Wo wie gerade beim Thema Transsexuell sind: Mich kotzt es einfach an, wie hässlich die Macher die Gesichter für die Charaktere erstellt haben. Die Burschen- und Mädchengesichter haben allesamt sowohl männliche wie auch weibliche Gesichtszüge. Zum Glück gibt es Mods, die das beheben, weil die Spielentwickler es der toxischen LGBTQ-Community unbedingt Recht machen wollten. Doch denen hat es trotzdem (wieder einmal) nicht gereicht. Sie riefen im Netz zu einem Boykott gegen das Spiel auf, mussten aber am Ende mitansehen, wie ihre narzisstische Weltanschauung an der Realität zerbricht, weil wir, die 99,9% der Normalbevölkerung, es einfach satthaben, dass dieses 0,01% an Fanatikern uns ständig vorschreiben, welche Spiele, Bücher, Serien oder Filme wir uns anzuschauen haben.

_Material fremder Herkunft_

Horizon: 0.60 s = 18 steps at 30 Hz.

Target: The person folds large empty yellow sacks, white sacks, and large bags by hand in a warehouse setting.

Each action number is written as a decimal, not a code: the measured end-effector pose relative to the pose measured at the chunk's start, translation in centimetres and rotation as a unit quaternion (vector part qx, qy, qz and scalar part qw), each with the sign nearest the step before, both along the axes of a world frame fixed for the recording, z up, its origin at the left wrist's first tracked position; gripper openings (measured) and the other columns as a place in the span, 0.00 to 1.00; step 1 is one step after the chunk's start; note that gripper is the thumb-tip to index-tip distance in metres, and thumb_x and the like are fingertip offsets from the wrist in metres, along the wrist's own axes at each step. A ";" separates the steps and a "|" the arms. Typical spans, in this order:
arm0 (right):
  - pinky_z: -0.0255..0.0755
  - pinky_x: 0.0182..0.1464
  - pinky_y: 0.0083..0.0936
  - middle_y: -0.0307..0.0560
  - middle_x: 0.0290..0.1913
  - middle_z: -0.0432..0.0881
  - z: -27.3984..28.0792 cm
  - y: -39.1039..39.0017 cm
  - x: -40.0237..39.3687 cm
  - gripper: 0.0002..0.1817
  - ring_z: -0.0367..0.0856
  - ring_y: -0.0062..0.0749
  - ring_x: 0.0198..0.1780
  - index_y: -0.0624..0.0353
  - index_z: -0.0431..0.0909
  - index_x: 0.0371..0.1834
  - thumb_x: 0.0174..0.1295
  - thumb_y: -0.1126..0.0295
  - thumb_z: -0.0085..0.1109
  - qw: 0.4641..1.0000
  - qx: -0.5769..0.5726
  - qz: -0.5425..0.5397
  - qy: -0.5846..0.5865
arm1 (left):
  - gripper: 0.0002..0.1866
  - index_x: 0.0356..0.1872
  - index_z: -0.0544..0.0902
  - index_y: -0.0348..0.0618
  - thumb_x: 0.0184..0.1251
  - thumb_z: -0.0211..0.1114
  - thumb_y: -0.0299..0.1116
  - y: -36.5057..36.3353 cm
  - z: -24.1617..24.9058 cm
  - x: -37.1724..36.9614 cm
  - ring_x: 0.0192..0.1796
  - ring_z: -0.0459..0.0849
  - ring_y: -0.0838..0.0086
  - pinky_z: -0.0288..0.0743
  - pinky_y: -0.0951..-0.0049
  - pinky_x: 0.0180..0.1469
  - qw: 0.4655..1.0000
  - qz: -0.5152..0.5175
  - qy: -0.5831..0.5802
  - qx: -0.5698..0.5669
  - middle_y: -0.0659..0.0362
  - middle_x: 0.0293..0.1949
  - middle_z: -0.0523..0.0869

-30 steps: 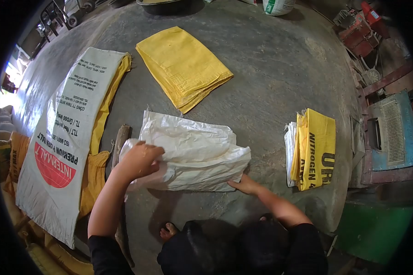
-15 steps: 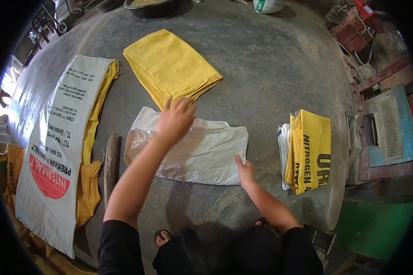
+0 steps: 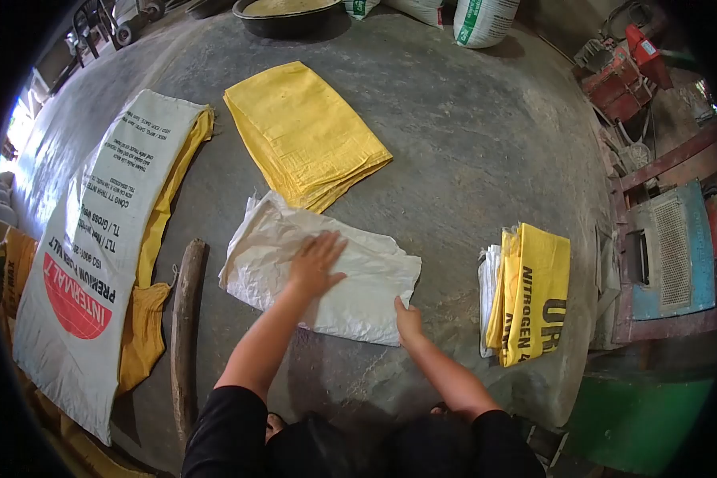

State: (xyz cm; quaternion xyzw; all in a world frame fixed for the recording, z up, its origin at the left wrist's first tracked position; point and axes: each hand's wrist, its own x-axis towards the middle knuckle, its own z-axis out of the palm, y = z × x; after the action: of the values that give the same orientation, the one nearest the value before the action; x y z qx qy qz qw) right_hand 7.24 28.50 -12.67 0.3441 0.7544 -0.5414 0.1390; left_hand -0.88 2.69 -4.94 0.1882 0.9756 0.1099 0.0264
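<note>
White sack flat on floor, one hand spread on it, one at its near right corner

Head view: One white woven-plastic sack point(image 3: 358, 275), creased and folded flat, lies on the grey concrete floor point(image 3: 454, 159) directly in front of the person. Its long axis runs crosswise, sloping from far left to near right; its ragged far-left corner points away from the person.

Two hands are noted. The left hand point(image 3: 319, 261) is palm-down on the sack's middle, fingers spread. The right hand point(image 3: 409, 322) is at the near right corner, thumb against the edge; its other fingers are hidden, so whether it pinches cannot be determined.

Surroundings: one plain yellow folded sack point(image 3: 307, 131) lies beyond, its near corner meeting the white sack's far edge, the only item found in contact on that side. To the left, one curved wooden stick point(image 3: 186, 334) stands between the white sack and one long grey-white sack printed INTERMALT point(image 3: 95, 239), which has yellow material along its right side. To the right, well apart, lies one folded yellow-and-white bundle with black lettering point(image 3: 534, 295).

At the far side: one round black basin point(image 3: 287, 24) with pale contents and three partly visible white sacks with green print point(image 3: 486, 20). Red machinery point(image 3: 621, 76) and one blue panel with a perforated plate point(image 3: 677, 247) occupy the right side.
</note>
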 end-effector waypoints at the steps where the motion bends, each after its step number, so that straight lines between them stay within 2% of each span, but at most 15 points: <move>1: 0.70 0.39 0.38 0.62 0.28 0.81 -0.2 -0.2 -0.2 0.29 0.81 0.46 0.34 0.73 0.78 0.26 0.58 0.49 0.57 1.000 0.009 -0.001 -0.003 | 0.40 0.70 0.58 0.56 0.57 0.57 0.58 -1.5 0.1 -0.5 0.73 0.54 0.69 0.43 0.55 0.72 1.000 0.024 -0.018 -0.005 0.61 0.72 0.55; 2: 0.70 0.39 0.38 0.62 0.28 0.81 0.2 -0.4 -0.5 0.29 0.81 0.46 0.34 0.73 0.78 0.26 0.58 0.49 0.57 1.000 0.011 0.001 -0.001 | 0.41 0.70 0.57 0.56 0.57 0.57 0.59 -2.8 -0.2 -0.8 0.73 0.54 0.70 0.42 0.56 0.72 1.000 0.018 -0.006 -0.020 0.61 0.72 0.55; 4: 0.70 0.39 0.42 0.68 0.30 0.80 1.3 -0.9 -0.4 0.30 0.80 0.55 0.35 0.73 0.78 0.26 0.59 0.47 0.54 0.987 0.130 0.090 -0.018 | 0.42 0.70 0.57 0.56 0.56 0.57 0.60 -3.9 -1.3 -0.6 0.73 0.53 0.70 0.42 0.56 0.72 0.999 0.020 0.002 -0.034 0.62 0.72 0.54; 6: 0.69 0.39 0.43 0.69 0.30 0.79 0.8 -0.7 -0.4 0.31 0.79 0.58 0.36 0.72 0.78 0.26 0.59 0.46 0.53 0.984 0.137 0.115 -0.009 | 0.41 0.70 0.56 0.55 0.58 0.56 0.59 -4.3 -1.7 -1.0 0.73 0.52 0.68 0.42 0.54 0.72 0.997 0.027 -0.064 0.028 0.61 0.72 0.54; 7: 0.69 0.40 0.44 0.70 0.31 0.79 0.6 -0.5 -0.7 0.31 0.79 0.61 0.37 0.72 0.77 0.26 0.59 0.45 0.52 0.980 0.144 0.136 0.002 | 0.41 0.70 0.56 0.55 0.58 0.56 0.59 -4.5 -1.7 -1.4 0.73 0.52 0.68 0.42 0.54 0.72 0.997 0.029 -0.061 0.027 0.61 0.72 0.54; 9: 0.70 0.40 0.44 0.69 0.30 0.79 0.8 -0.2 -0.8 0.30 0.79 0.61 0.37 0.71 0.78 0.26 0.59 0.47 0.54 0.976 0.158 0.151 0.010 | 0.39 0.71 0.53 0.55 0.61 0.52 0.55 -3.9 0.5 -2.3 0.74 0.50 0.68 0.41 0.53 0.72 0.983 0.029 -0.180 -0.030 0.62 0.73 0.50; 10: 0.70 0.40 0.44 0.68 0.30 0.80 0.8 -0.1 -1.1 0.28 0.79 0.61 0.37 0.71 0.78 0.27 0.58 0.48 0.55 0.970 0.176 0.165 0.018 | 0.34 0.67 0.61 0.49 0.61 0.55 0.49 -4.0 0.7 -2.6 0.72 0.55 0.64 0.49 0.55 0.70 0.986 0.024 -0.164 0.026 0.56 0.71 0.56; 11: 0.70 0.40 0.44 0.68 0.30 0.80 2.1 -0.1 -1.6 0.28 0.79 0.61 0.37 0.71 0.78 0.27 0.58 0.48 0.55 0.971 0.171 0.164 0.022 | 0.34 0.67 0.61 0.49 0.61 0.55 0.49 -4.6 1.1 -3.5 0.72 0.55 0.64 0.49 0.55 0.70 0.987 0.025 -0.160 0.019 0.56 0.71 0.56; 13: 0.70 0.47 0.42 0.67 0.42 0.79 7.3 0.1 -1.7 0.26 0.77 0.57 0.47 0.68 0.78 0.41 0.55 0.52 0.60 0.945 0.232 0.226 0.035 | 0.25 0.59 0.70 0.42 0.61 0.57 0.42 -5.5 1.6 -4.6 0.68 0.63 0.59 0.61 0.58 0.65 0.951 0.070 -0.260 0.154 0.50 0.66 0.65; 14: 0.70 0.47 0.42 0.67 0.42 0.79 8.2 0.4 -1.5 0.26 0.77 0.57 0.47 0.68 0.78 0.41 0.55 0.52 0.60 0.946 0.230 0.226 0.032 | 0.18 0.50 0.74 0.38 0.59 0.59 0.33 -5.0 3.9 -2.1 0.63 0.69 0.56 0.68 0.60 0.60 0.974 0.083 -0.069 0.199 0.47 0.59 0.72; 15: 0.67 0.52 0.43 0.65 0.51 0.74 8.8 0.7 -1.3 0.29 0.72 0.55 0.55 0.65 0.73 0.51 0.54 0.53 0.61 0.898 0.334 0.231 0.170 | 0.18 0.50 0.74 0.38 0.59 0.59 0.33 -5.3 4.6 -0.7 0.63 0.69 0.56 0.68 0.60 0.60 0.974 0.084 -0.073 0.199 0.47 0.59 0.72; 16: 0.65 0.57 0.45 0.62 0.60 0.69 9.4 0.9 -1.4 0.35 0.67 0.52 0.62 0.62 0.67 0.60 0.53 0.54 0.63 0.819 0.430 0.228 0.303 | 0.19 0.51 0.74 0.38 0.58 0.59 0.31 -6.0 5.0 0.3 0.64 0.69 0.55 0.67 0.59 0.61 0.986 0.042 0.024 0.160 0.47 0.59 0.72; 17: 0.65 0.57 0.45 0.62 0.60 0.69 9.9 0.8 -1.7 0.35 0.67 0.52 0.62 0.62 0.67 0.60 0.53 0.54 0.63 0.819 0.431 0.229 0.303 | 0.20 0.51 0.74 0.38 0.56 0.60 0.29 -6.5 5.1 0.8 0.64 0.69 0.55 0.66 0.59 0.63 0.985 0.001 0.122 0.121 0.47 0.59 0.72; 18: 0.59 0.60 0.50 0.59 0.65 0.62 10.1 0.2 -1.9 0.39 0.60 0.51 0.66 0.59 0.61 0.65 0.53 0.53 0.63 0.774 0.417 0.341 0.332 | 0.21 0.52 0.73 0.39 0.54 0.61 0.27 -6.8 5.0 1.3 0.65 0.67 0.54 0.64 0.58 0.64 0.983 -0.005 0.115 0.140 0.47 0.60 0.72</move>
State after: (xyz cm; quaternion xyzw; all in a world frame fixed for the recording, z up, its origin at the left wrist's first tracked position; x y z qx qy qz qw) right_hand 5.32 28.68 -2.52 -0.1134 0.9733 -0.1715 -0.1018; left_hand 0.43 -4.14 0.10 0.2066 0.9462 0.2226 -0.1118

Aber zurück zum Spiel, wo es nur noch eine Sache gab, die mich gestört hat: Denn im Großen und Ganzen habe ich nichts Neues über das Harry-Potter-Universum erfahren. Zwar geht es in der Hauptstory um einem bevorstehenden Koboldaufstand, die in den Büchern hin und wieder erwähnt werden, ebenso um das Geheimnis eines aufgelösten Ordens aus Hexen und Zauberern, welche die alte Magie erforscht haben, aber man hat einfach das Gefühl, alles schon irgendwo einmal gelesen, gesehen oder gespielt zu haben. Soll heißen: Für Lore-Fans wird das Spiel eine ziemliche Enttäuschung sein.
Fazit
Hogwarts Legacy macht im Bereich der Open-World, der Grafik und der Musik alles richtig. Als alter Harry-Potter-Leser hat man das Gefühl, als würde ein aufgegebener Kindheitstraum in Erfüllung gehen. Doch leider vergeht dieses Gefühl nach gut 10 Stunden Spielzeit. Die Entwickler haben mit Hogwarts Legacy ein solides Grundmodell erstellt, aber man hat es vergeudet, dem Spiel eine Seele zu geben. Daher weiß ich nicht, ob ich das Spiel ein zweites Mal durchspielen werde. Wenn ja, dann nur um es in eine andere Sprache anzuhören, ansonsten fehlt mir einfach die Motivation dazu.